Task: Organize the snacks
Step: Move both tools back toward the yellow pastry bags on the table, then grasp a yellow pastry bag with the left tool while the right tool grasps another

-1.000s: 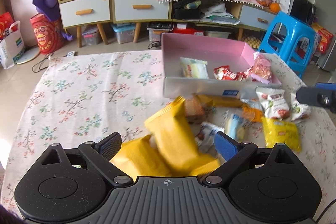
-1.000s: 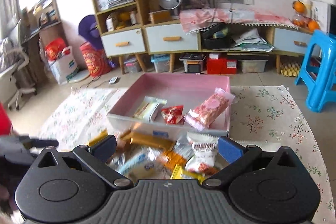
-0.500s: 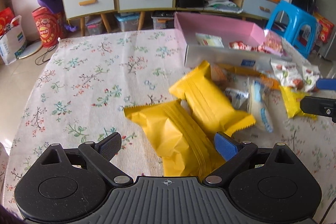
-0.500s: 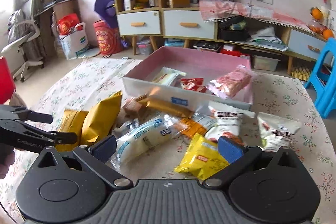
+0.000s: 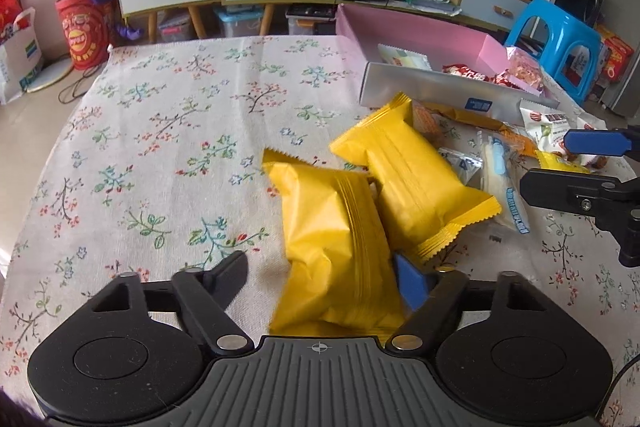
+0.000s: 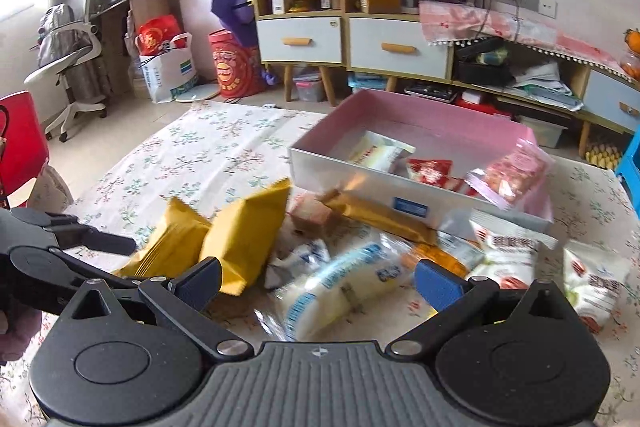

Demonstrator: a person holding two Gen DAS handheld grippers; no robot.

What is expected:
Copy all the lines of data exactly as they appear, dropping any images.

Exercise result:
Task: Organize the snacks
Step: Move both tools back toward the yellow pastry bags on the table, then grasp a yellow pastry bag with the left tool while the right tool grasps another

-1.000s: 
-1.000s: 
-0.500s: 
-0.500s: 
+0.000s: 
+0.000s: 

Demonstrator: a person holding two Gen DAS handheld grippers; no robot.

This answer requires nothing else.